As soon as I uncomment the throttle
operation, it seems to immediately demand most/all input from the source:
$ awslocal sqs get-queue-attributes --queue-url "http://localhost:4576/queue/foobar" --attribute-names 'All'
{
"Attributes": {
"VisibilityTimeout": "30",
"DelaySeconds": "0",
"ReceiveMessageWaitTimeSeconds": "0",
"ApproximateNumberOfMessages": "0",
"ApproximateNumberOfMessagesNotVisible": "501",
"ApproximateNumberOfMessagesDelayed": "0",
"CreatedTimestamp": "1552998772",
"LastModifiedTimestamp": "1552998772",
"QueueArn": "arn:aws:sqs:elasticmq:000000000000:foobar"
}
}
I'm having a similar issue also with the number of inflight messages and the messages not being deleted. I tried to remove the throttling but it didn't make a difference.
This consumer works fine on M1 but has issues with M3 and RC1.
Here is a gist of the consumer code. https://gist.github.com/martyphee/df632696796e3484205e486422c08450
@ennru Having a similar problem as @martyphee after updating to RC1, everything was OK with M1.
Consumer is getting stuck after some time (after ~10 - 15 hours) and doesn't consume available messages. No errors in log.
Edit:
I see from metrics, that consumer stops receiving Empty Receives
from SQS when this happens
Getting the same error and it seems Message class is being leaked -
top 5 object creation histogram using jhat -
Class | Instance Count | Total Size |
---|---|---|
class [C | 1376284 | 2068640582 |
class software.amazon.awssdk.services.sqs.model.Message | 332718 | 18632208 |
class java.lang.String | 1375675 | 16508100 |
class [Lakka.dispatch.forkjoin.ForkJoinTask; | 227 | 14880304 |
class scala.collection.immutable.$colon$colon | 334396 | 5350336 |
In my case, I am also doing something similar to what avdv@ is doing with MesssageAction.ignore and MessageAction.delete both. I also tried with MessageAction.changeVisibility along with MessageAction.delete.
Seems like Message object is never dereferenced. My Stream looks like below -
SqsSource(queueUrl,
//parallelism = maxBufferSize / maxBatchSize 20 10
SqsSourceSettings().withWaitTime(10 seconds)
.withMaxBatchSize(10).withMaxBufferSize(20)
).map {
msg => {
val out = Source.single(msg)
.via(messageToLambdaRequest)
.via(lambdaRequestToLambdaResp)
.via(lambdaRespToAggregationKeySet)
.via(workFlow)
.log("error while consuming events internally.")

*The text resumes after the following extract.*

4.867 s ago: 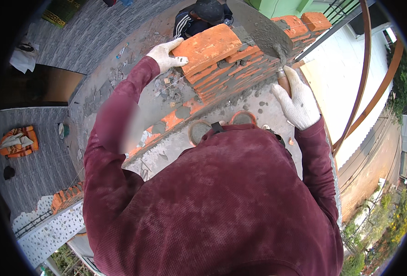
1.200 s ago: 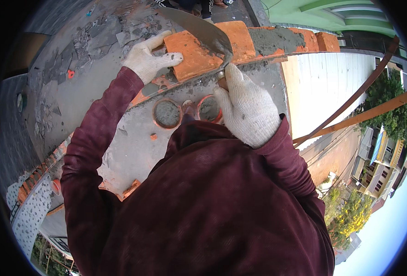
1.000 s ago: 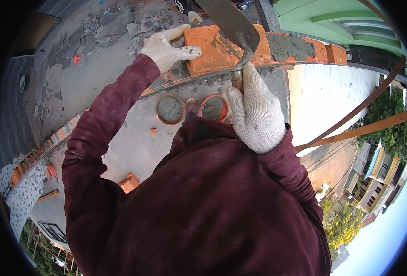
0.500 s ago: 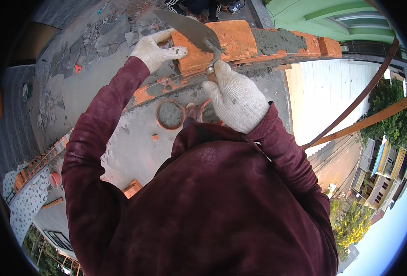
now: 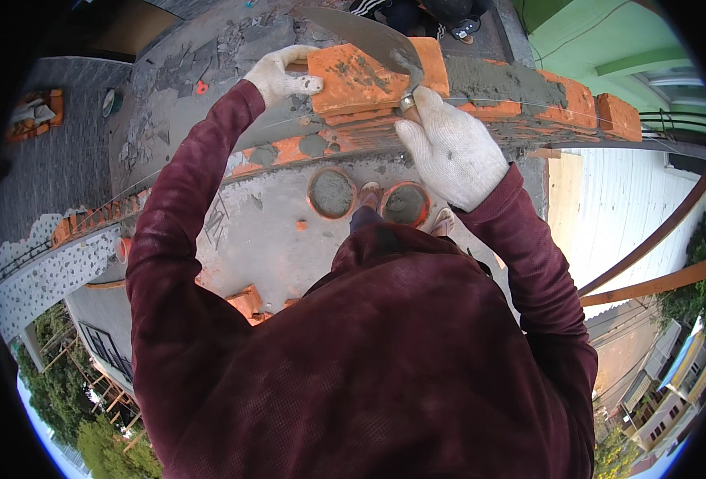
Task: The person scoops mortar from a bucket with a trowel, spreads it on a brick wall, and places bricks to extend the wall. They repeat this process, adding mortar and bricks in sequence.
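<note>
My left hand (image 5: 282,77), in a white knit glove, grips the left end of an orange brick (image 5: 345,89), thumb in front and fingers behind. The brick sits on top of a low brick wall (image 5: 492,110), with dabs of mortar on its face. My gloved right hand (image 5: 458,152) is closed round the handle of a trowel (image 5: 381,41). Its wide metal blade lies across the brick's upper part and points to the far left. Grey mortar (image 5: 503,83) coats the wall top right of the brick. A thin string runs along the wall.
Two round buckets of mortar, a left bucket (image 5: 331,193) and a right bucket (image 5: 406,204), stand by my feet. Loose bricks (image 5: 247,302) lie on the floor behind. Beyond the wall are rubble (image 5: 161,108) and a person's shoe (image 5: 465,29). Curved brown bars (image 5: 656,279) cross at right.
My view has shifted, so the wall and buckets appear farther right and lower. My left hand stays on the brick's end, and the trowel remains over the brick in my right hand.
</note>
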Demonstrator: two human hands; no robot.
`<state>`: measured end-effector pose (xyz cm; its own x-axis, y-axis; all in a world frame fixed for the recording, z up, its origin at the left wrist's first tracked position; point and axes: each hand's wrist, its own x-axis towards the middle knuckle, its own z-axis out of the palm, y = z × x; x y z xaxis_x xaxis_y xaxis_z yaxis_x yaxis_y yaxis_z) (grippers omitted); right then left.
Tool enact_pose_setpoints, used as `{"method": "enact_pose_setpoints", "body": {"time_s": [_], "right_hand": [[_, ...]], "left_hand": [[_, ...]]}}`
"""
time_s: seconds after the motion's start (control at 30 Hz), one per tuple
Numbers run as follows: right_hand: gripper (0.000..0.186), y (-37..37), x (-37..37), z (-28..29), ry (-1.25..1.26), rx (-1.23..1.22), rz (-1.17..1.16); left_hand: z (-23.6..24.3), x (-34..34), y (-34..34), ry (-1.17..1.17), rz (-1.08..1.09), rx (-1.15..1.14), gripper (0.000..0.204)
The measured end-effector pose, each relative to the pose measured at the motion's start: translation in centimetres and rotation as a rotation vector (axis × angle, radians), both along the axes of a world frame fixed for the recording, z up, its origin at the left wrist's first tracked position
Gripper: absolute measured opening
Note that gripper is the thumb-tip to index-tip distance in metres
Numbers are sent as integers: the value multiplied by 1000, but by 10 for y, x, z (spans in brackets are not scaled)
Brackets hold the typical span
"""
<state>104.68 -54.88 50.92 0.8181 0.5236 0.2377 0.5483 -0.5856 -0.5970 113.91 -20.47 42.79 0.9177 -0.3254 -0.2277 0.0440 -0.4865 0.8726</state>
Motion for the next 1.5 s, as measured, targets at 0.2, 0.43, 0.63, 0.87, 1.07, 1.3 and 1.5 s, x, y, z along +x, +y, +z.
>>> {"method": "enact_pose_setpoints", "body": {"time_s": [0.2,0.43,0.63,0.87,1.07,1.3,1.5], "right_hand": [[27,-14,18,7,201,-148,106],[30,-11,15,5,129,-134,68],[35,-4,9,36,231,37,-46],[44,-1,-9,68,293,-6,-304],[44,20,-14,78,345,-93,-327],[42,41,-21,87,334,-104,-383],[40,50,-20,53,154,-130,-278]], "left_hand": [[0,-1,4,38,1,-44,89],[-9,3,1,-58,-30,-25,82],[-9,6,2,-244,-154,91,83],[26,0,-5,-175,-123,314,80],[50,-6,-11,-48,-238,420,83],[116,8,-4,-159,-494,820,81],[66,-4,-12,-68,-279,565,77]]}}
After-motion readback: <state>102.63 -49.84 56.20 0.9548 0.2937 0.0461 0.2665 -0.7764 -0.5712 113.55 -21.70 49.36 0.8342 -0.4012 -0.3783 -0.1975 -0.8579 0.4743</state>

.withAttributes(ActorAttributes.supervisionStrategy(decider))
.runWith(Sink.seq)
val reducedResponse = out.map(response => {
response.foldLeft[Response](OK)((a, b) =>
if (a == OK && b == OK) OK else NotOK)
})
val messageAction = reducedResponse
.map(res =>
if (res == OK) {
//log.info("finally response is OK hence message action delete is prepared. {}.", msg.messageId())
delete(msg)
} else
ignore(msg)
)
messageAction
}
}
.mapAsync(1)(identity)
.withAttributes(ActorAttributes.supervisionStrategy(decider))
// For the SQS Sinks and Sources the sum of all parallelism (Source) and maxInFlight (Sink)
// must be less than or equal to the thread pool size.
.log("error log")
.runWith(SqsAckSink(queueUrl, SqsAckSettings(1)))
}
I tried this with 1.0-M3 and 1.0-RC1 both. is there a work around of this?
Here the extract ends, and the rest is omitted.